I remember a snowy Christmas evening, pressing my face against the sliding glass doors, staring out at the moonlit drenched snow in our back yard, asking why it was all so sparkly, and hearing my dad tell me the ground was full of diamonds.

I remember our neighbor, an older man who loved to fish in the Arkansas River brought us a large white paint bucket full of fish for the second time that week. I answered the door and told him our family didn’t like fish because well, we didn’t. (I overheard my parents talking about how they didn’t know what to do with all of this fish and I thought I was doing us all a favor.) I’ll never forget the look of hurt and disappointment on his face, his shoulders immediately slumped down. He turned away from me, looking defeated and lonely, and walked home carrying his bucket of fish with him. Immediately, I knew I did something terribly wrong.

I remember playing in the yard with my sister, she and I found a seedling. We dug a hole in the ground with our fingers and planted the tiny seed in the wet black Oklahoma soil one late afternoon. We imagined together, out-loud, that the most beautiful tree would grow in that very spot and we would build a swing on its strongest branch.

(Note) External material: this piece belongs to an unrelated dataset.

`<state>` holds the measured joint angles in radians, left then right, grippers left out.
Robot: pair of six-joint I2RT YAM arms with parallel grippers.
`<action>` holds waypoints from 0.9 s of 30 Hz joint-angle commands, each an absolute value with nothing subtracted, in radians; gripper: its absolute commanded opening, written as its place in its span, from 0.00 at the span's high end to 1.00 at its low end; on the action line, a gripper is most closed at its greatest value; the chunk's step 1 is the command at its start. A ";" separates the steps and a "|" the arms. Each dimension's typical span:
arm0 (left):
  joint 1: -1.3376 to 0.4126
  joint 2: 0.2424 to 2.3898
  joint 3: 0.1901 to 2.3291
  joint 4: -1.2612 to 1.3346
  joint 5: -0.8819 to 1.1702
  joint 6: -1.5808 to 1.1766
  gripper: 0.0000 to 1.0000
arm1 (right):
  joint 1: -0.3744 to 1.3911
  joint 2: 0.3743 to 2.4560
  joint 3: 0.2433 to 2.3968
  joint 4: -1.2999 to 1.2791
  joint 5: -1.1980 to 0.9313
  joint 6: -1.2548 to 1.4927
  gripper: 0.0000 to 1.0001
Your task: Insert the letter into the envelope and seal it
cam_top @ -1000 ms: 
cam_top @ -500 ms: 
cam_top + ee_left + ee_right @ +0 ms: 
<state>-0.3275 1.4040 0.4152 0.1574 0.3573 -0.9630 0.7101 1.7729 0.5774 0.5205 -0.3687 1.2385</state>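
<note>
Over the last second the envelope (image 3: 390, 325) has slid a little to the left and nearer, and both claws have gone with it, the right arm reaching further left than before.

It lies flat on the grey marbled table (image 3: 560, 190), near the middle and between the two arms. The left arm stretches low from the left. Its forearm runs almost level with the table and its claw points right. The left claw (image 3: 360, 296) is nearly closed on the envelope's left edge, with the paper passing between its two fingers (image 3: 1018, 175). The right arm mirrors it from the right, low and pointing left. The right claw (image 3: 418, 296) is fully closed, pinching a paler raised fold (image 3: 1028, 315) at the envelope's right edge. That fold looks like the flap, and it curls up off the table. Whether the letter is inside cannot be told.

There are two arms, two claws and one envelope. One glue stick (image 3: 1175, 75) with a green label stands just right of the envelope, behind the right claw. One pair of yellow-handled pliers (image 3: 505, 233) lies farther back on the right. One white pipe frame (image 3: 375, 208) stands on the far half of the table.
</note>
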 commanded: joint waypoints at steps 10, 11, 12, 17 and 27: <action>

I remember my mom and I walking to the shopping center across the street from our house. She was probably around my age right now, 35, she told me that she didn’t feel she was being a very good mommy lately. I was confused. I had never thought anything but perfection about my mom, and now suddenly her doubts creeped into my own little heart – that was the first time I started to view my mom as someone who could make mistakes.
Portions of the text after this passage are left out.